Additional Hints: Assume $E$ is Jordan null. Let $\varepsilon > 0$ be given. Cover $E$ with open intervals $I_{1}, \; I_{2}, \; ..., \; I_{n}$, where the sum of the lengths of these open intervals is less than $\frac{\varepsilon }{2}$. Take the closure of both sides of $E\subseteq \bigcup\nolimits_{n=1}^{N}I_{n}$, using the fact that the closure operator is monotone with respect to set inclusion and distributes over a finite union.
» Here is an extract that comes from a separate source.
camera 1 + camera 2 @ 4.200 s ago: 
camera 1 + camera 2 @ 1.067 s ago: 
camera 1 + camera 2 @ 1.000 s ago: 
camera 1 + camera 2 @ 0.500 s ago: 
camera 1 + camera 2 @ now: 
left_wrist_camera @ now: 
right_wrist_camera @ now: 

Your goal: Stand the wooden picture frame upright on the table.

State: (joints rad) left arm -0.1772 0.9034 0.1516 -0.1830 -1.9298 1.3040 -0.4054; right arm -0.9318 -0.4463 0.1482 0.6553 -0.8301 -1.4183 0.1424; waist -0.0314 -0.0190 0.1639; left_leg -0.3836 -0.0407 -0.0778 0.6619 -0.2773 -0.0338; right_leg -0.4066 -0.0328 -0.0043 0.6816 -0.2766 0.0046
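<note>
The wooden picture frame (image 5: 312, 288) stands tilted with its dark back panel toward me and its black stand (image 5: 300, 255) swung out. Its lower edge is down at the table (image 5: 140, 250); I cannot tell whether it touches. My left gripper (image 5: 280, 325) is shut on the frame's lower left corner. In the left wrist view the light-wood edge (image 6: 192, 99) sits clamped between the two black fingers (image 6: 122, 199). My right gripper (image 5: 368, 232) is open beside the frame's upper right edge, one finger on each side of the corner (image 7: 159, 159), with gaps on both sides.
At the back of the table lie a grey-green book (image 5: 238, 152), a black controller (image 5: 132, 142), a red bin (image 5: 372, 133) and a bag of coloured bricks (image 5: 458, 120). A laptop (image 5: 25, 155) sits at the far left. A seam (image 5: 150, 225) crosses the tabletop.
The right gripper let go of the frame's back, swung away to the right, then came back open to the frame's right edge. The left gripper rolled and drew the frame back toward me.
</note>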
This gives

$$\overline{E}\;\;\subseteq \;\;\overline{\bigcup\nolimits_{n=1}^{N}I_{n}} \;\; = \;\; \bigcup\nolimits_{n=1}^{N}\overline{I_{n}} \;\;= \;\; \left( \bigcup\nolimits_{n=1}^{N}I_{n}\right)\; \cup \;\mathcal{E},$$

where $\mathcal{E}$ is the finite set of endpoints of the intervals $I_{1}, \; I_{2}, \; ..., \; I_{n}$. Now note that $\mathcal{E}$ can be covered by a finite collection of open intervals whose lengths add to less than $\frac{\varepsilon }{2}$.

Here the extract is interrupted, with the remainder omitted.